The New Entrants to Farming Programme includes numerous activities to aid potential and aspiring new entrants to the agricultural industry. These activities ensure people are aware of the opportunities that exist and have a skills set and knowledge set that equips them for success in the industry.
Potential new entrants must have the skills and the ability to act upon any opportunities that arise. The programme aims to provide the skills required to ensure that new entrants have the capability and confidence to develop and build successful businesses. This will enable new entrants to grasp opportunities that become available.
There is a network of new entrant groups across the country helping individuals at various stages in developing their business. For more information or where to find your nearest group contact Kirsten Williams, Consultant, SAC Consulting, 01888 563333 Kirsten.Williams@sac.co.uk
New entrants, often considered more innovative and likely to invest and adopt new technologies and techniques, are essential for the long-term sustainability of the Scottish farming industry. However, they are faced with a number of barriers to entry that has meant that many potential new entrants have turned away from farming in favour of other, more financially secure, career options.

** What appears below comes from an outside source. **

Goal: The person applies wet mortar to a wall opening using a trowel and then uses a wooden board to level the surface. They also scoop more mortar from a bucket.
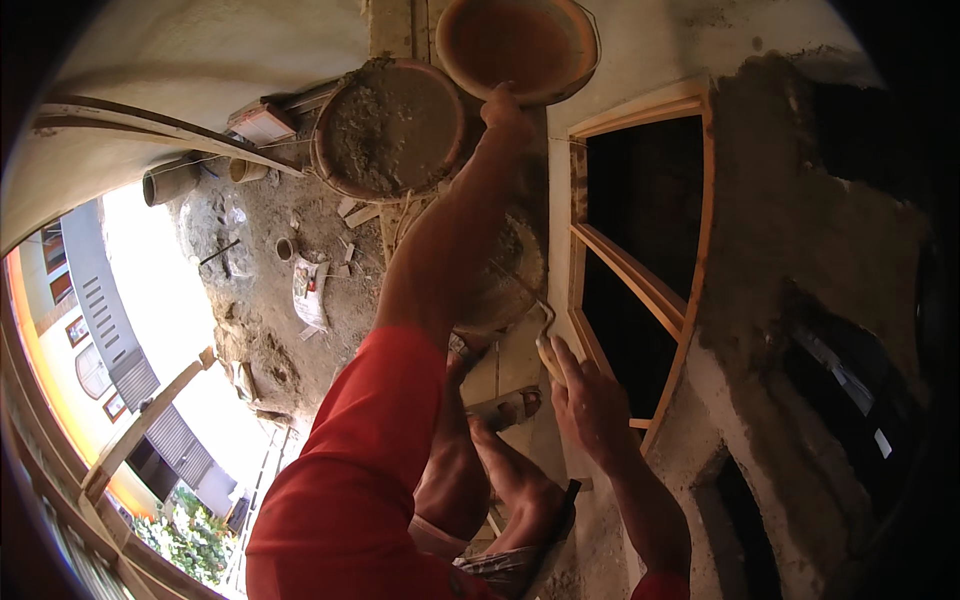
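Note:
My left hand (507, 103), at the end of an outstretched arm, grips the near rim of a shallow, round orange-brown basin (515, 45) at the top. In my right hand (590, 402) is the pale handle (550, 360) of a trowel, its bent metal neck (546, 318) pointing up and left. The trowel's blade is hard to make out against a mortar-smeared basin (520, 255), partly hidden behind my left arm. Left of that arm stands another round basin (390, 130), filled with grey wet mortar.
To the right, a wooden window frame (690, 290) sits in a partly plastered wall (780, 240). My sandalled feet (505, 408) rest on planks. Far below lie dirt ground (260, 300), a white sack (310, 292) and buckets (170, 182). Timber poles (150, 420) cross at left.

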`<control>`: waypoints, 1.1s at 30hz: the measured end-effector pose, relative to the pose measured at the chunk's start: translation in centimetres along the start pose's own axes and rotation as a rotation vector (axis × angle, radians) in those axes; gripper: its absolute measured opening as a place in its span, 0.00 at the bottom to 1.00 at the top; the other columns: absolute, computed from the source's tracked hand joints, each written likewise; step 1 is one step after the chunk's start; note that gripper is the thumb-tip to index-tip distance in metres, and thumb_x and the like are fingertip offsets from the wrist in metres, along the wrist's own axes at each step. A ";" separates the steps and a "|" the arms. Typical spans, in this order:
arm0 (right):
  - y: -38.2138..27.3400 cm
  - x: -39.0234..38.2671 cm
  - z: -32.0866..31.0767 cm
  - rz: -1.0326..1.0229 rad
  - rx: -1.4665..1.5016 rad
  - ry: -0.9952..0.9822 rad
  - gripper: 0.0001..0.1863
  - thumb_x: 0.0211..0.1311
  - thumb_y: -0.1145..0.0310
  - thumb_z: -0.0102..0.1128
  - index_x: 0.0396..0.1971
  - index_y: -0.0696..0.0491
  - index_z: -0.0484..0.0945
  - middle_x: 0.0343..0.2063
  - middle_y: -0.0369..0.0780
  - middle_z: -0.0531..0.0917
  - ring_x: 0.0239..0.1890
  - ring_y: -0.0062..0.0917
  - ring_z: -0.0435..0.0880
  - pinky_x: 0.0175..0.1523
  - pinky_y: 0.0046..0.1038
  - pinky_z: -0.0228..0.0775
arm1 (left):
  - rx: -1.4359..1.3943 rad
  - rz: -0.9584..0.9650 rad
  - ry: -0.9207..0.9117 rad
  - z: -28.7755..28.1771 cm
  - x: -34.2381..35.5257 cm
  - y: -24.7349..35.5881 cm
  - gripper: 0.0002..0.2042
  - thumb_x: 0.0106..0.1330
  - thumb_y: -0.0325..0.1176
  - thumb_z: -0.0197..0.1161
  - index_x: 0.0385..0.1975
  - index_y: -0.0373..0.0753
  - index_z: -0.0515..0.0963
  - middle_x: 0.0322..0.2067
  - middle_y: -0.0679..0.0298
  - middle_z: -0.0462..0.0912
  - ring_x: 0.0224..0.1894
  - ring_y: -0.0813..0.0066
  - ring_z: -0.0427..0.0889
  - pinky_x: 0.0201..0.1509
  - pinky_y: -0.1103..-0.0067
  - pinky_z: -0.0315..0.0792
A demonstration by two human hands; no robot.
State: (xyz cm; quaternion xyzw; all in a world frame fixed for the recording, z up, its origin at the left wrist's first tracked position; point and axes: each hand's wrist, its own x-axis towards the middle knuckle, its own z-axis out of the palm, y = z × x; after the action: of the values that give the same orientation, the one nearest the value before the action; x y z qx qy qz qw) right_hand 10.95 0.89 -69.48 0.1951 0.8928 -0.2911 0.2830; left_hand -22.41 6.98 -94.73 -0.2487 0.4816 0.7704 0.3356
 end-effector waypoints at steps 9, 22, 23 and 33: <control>-0.2 13.7 8.4 0.142 0.003 -0.140 0.25 0.55 0.70 0.57 0.55 0.54 0.72 0.35 0.51 0.84 0.37 0.42 0.85 0.44 0.39 0.78 | 0.514 0.383 0.101 -11.2 -20.5 5.5 0.34 0.61 0.32 0.56 0.67 0.31 0.52 0.54 0.50 0.73 0.41 0.69 0.79 0.40 0.76 0.76; -4.7 8.2 11.1 -0.167 -0.439 0.051 0.08 0.56 0.70 0.57 0.34 0.58 0.77 0.21 0.42 0.83 0.27 0.32 0.86 0.28 0.30 0.79 | 0.768 -0.005 0.231 -30.0 -23.1 -2.4 0.14 0.66 0.37 0.57 0.45 0.35 0.72 0.29 0.54 0.80 0.28 0.67 0.82 0.23 0.74 0.77; -4.6 8.4 11.9 -0.171 -0.446 0.057 0.08 0.56 0.70 0.57 0.34 0.58 0.77 0.21 0.42 0.83 0.27 0.32 0.86 0.28 0.30 0.79 | 0.833 0.014 0.219 -30.3 -23.0 -2.5 0.13 0.66 0.37 0.56 0.43 0.35 0.72 0.27 0.55 0.80 0.25 0.68 0.82 0.20 0.74 0.76; -0.7 10.9 16.3 -0.192 -0.505 0.051 0.08 0.57 0.71 0.57 0.35 0.56 0.82 0.26 0.42 0.84 0.32 0.30 0.86 0.29 0.31 0.79 | 0.707 -0.043 0.029 -29.3 -23.1 -2.1 0.22 0.63 0.36 0.60 0.54 0.33 0.68 0.46 0.51 0.79 0.36 0.63 0.84 0.31 0.72 0.81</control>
State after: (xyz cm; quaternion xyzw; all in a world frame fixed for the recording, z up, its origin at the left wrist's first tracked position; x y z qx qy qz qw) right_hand 8.67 -7.91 -86.85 0.0400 0.9584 -0.0797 0.2713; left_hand -4.02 -25.40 -91.73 -0.1380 0.7180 0.5453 0.4101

Many studies have identified a wide range of barriers such as,
- lack of capital (start-up finance)
- land being available for starting a business
- competition for land from established farmers
- difficulty accessing finance and concerns over servicing debt
- lack of financial reward
- support mechanisms
Generally, there are three classifications of potential new entrant,
- identified farm successors
- those from a farming background that will not inherit a farm but may be on the “agriculture ladder” (e.g. from farm worker to manager, to contract farmer, to tenant to owner occupier, etc.)

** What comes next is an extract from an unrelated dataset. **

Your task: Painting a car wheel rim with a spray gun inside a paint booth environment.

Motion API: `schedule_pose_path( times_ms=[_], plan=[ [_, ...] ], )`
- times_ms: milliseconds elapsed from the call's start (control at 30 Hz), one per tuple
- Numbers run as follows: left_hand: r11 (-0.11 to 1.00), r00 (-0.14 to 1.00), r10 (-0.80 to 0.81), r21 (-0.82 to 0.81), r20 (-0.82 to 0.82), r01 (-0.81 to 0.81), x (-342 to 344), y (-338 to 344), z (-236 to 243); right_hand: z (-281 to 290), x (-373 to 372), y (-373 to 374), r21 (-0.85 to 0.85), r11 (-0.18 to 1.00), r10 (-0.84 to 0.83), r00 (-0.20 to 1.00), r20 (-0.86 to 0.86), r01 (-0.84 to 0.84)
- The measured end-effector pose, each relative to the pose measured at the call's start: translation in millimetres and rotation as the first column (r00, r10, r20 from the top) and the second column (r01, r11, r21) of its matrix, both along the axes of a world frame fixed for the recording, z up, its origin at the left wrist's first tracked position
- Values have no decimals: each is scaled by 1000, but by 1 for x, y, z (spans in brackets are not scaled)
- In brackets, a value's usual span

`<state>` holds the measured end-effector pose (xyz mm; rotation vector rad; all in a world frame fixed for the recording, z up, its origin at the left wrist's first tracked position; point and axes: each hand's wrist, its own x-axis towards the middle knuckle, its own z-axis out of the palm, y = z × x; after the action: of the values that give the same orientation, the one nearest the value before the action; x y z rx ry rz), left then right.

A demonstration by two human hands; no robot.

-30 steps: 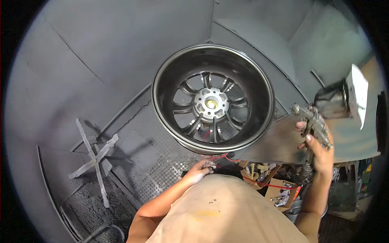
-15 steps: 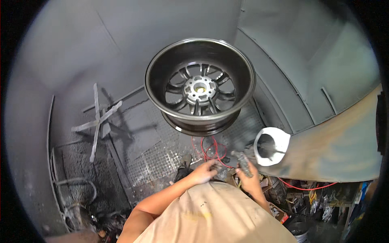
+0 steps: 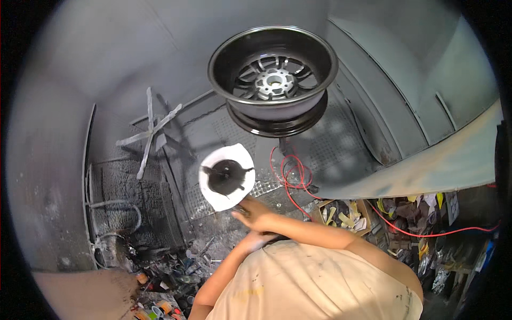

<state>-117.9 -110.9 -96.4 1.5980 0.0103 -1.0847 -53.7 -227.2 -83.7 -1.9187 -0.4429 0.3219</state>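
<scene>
My right hand (image 3: 256,214) reaches across to the left, its fingers closed round what looks like the grip of a spray gun. On top of that gun sits a white-rimmed cup (image 3: 212,198) with a dark-stained inside; most of the gun's body is hidden beneath it. My left hand (image 3: 260,241) lies near my waist, just under the right wrist, blurred and with its fingers out of sight. Beyond both hands, a black car wheel rim (image 3: 277,112) stands raised above the floor, its spokes and pale hub showing inside.
A red hose (image 3: 290,184) coils on the floor below the rim and runs right. A grey cross-shaped stand (image 3: 152,130) is at the left. Grey booth walls (image 3: 176,48) curve around. At the right stand a cardboard box (image 3: 344,216) and cluttered shelves; cups and bottles (image 3: 160,309) crowd the lower left.
My right hand has swung from right to left, carrying the white-rimmed cup past my front. My left hand has drawn in below the right wrist. The view has shifted, so the rim appears higher.
</scene>
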Motion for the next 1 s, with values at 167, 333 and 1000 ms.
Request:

- new blood to the industry from other sectors of the economy. However, whilst there are common difficulties faced by all potential entrants, there are often barriers specific to each type, such as lack of capital for those on the agricultural ladder, lack of agricultural skills for those entering from other sectors and facilitating effective succession on family farms.
This programme will aid in contributing towards an increase in the number of young entrepreneurs entering farming and building profitable, innovative businesses that respond to the industry’s changing economic environment.

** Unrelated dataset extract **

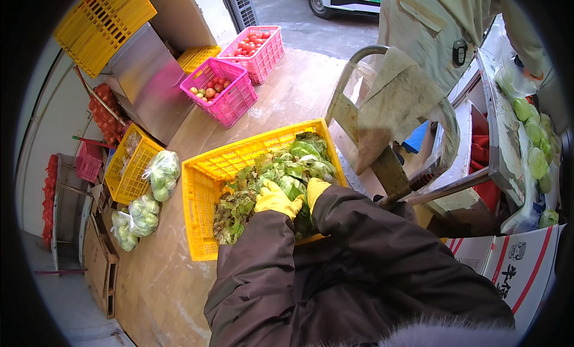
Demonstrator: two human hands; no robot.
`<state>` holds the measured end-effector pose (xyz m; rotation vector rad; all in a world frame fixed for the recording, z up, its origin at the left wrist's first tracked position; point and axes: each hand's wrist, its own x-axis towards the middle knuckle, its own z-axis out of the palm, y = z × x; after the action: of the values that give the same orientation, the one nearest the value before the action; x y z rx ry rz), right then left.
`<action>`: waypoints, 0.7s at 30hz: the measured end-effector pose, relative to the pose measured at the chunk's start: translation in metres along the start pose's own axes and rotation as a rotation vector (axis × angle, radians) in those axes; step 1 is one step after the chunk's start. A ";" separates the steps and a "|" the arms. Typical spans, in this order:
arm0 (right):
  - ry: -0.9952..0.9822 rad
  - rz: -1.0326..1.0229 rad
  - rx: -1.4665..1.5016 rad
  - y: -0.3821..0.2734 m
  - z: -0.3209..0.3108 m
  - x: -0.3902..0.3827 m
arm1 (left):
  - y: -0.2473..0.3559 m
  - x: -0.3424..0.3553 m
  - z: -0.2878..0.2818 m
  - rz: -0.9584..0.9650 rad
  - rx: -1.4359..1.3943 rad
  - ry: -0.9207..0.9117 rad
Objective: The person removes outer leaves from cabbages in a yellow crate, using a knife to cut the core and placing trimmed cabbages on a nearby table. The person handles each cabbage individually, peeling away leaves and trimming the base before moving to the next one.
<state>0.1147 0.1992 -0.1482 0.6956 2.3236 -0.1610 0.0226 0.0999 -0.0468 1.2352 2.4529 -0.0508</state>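
Note:
A yellow plastic crate (194,194) in front of me holds a heap of leafy greens (242,194), some of them brown and wilted at the edges. Both hands wear yellow gloves and reach into the crate. My left hand (276,200) lies on the leaves, its thumb apart from the fingers, with nothing seen in its grasp. Close to its right, my right hand (317,192) dips into paler green leaves (293,185). The right fingers are mostly hidden by the hand itself and the leaves, so any grip there is unclear.
Pink crates of tomatoes (224,96) stand beyond on the wooden floor (173,275). Bagged green vegetables (143,215) lie to the left beside another yellow crate (128,173). A metal-framed chair (353,116) and a person (418,36) are at the right, near white cartons (520,269).

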 end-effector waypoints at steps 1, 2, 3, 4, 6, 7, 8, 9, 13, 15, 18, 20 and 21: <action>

Free mentoring support for new farmers and crofters
If you are a new farmer or crofter, or have set up business in the last five years, then you are also entitled to free support through the Farm Advisory Service’s mentoring programme. This can give you access to the valuable skills and knowledge of an experienced mentor, matched to your business’s needs, who can guide you through the vital set-up and early growth-years of your business.
Typical skills that mentors could offer include:
- Experience of running a farm business
- Traditional skills such as stone walling, hedge laying etc.
- Food and drink industry experience
To download your mentoring application form today click here. Should you need further information, or require a hard copy of this form, please telephone the Farm Advisory Service advice line on 0300 323 0161.
Why this programme is so important to the industry
Concerns about the lack of new entrants to farming are not unique to Scotland. Similar anxieties have been expressed in many developed countries for the last 20 years. However, Scotland’s principal farmers are indeed ageing. The number of farmers aged over 65 increased from 24% to 31% in the last 10 years to 2015. At the same time, the number of farmers under 45 has fallen. It is estimated that the average age of Scottish farmers is around 58 and a large proportion do not have a successor in place. New entrants are therefore essential to the sustainability of the Scottish farming industry.
The Scottish Government’s New Entrants to Farming Programme, delivered by SRUC, aims to support, enthuse and inspire those who want to join this great industry. The programme provides advice on how to effectively enter and thrive in the industry, the skills required, and support measures available which may include grant funding – through mechanisms such as the Scottish Rural Development Programme (SRDP).